Kau seperti senja yang kemarin aku buru. Hilangmu meninggalkan malam berkepanjangan yang tak mampu kutanggalkan dalam lelap. Di antara lelapku masih sering kau hadir menyisakan kenangan jatuh bertubi. Aku yang sendirian ini bisa apa. Aku mengutuk diri sendiri agar mampu melangkah. Berkali-kali aku bicara pada hati agar mampu mendamaikan diri. Nyatanya yang kudapat hanya semakin basah luka terbasuh air mata. Sebenarnya, apa yang membuat luka sebegini deritanya? Tidakkah itu tanda tanya besar untuk seseorang yang sudah tak percaya akan cinta?

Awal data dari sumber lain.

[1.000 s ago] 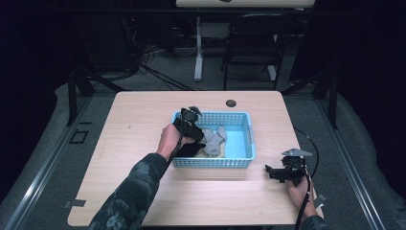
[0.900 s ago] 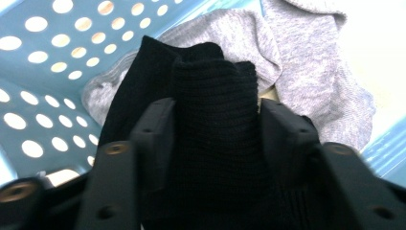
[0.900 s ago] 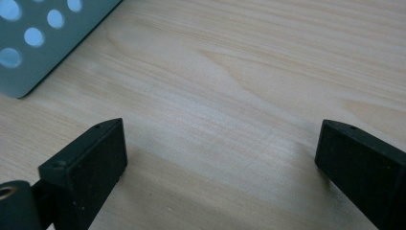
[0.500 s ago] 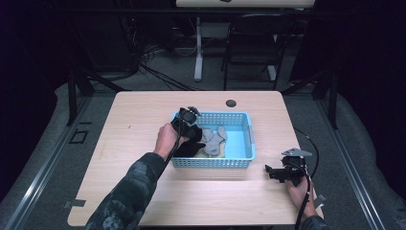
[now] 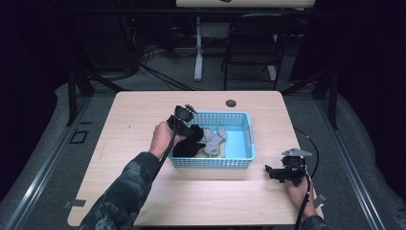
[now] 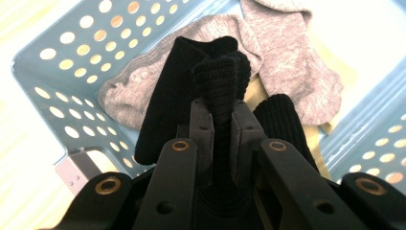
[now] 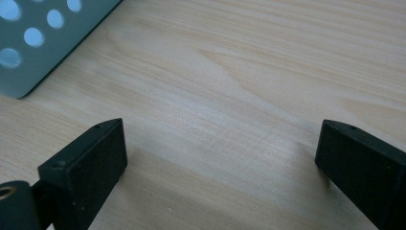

Kepadamu aku pernah menaruh hati utuh. Bersamamu aku pernah mengamini seluruh doa, berharap akan jadi selamanya. Jauh di diri ini ada kau yang melukis senyum bahagia. Semesta tahu, gema teriakanku tak akan mampu ia bendung. Yang akhirnya hanya jatuh abadi dan biar aku saja yang tahu.
Hati yang tertinggal ini sedang sakit. Ia tak tahu bagaimana menemukan hal-hal yang membuatnya bahagia kembali. Ia masih jatuh di dalam jurang nestapa gulita. Tak ada uluran tangan terlihat. Untuk bertemu dengan separuh hatinya yang pernah ia beri kepada seseorang saja ia tak mampu. Luka lalu meninggalkan murka. Sedalam itu ternyata gores yang tercipta. Ingin ia menghapusnya tapi malam selalu mengingatkannya. Bahkan tak jarang ada hujan tiba dengan derasnya membasuh perih yang semakin menganga.
Selasa, 10 Januari 2017, dini hari yang membangunkan seluruh derita.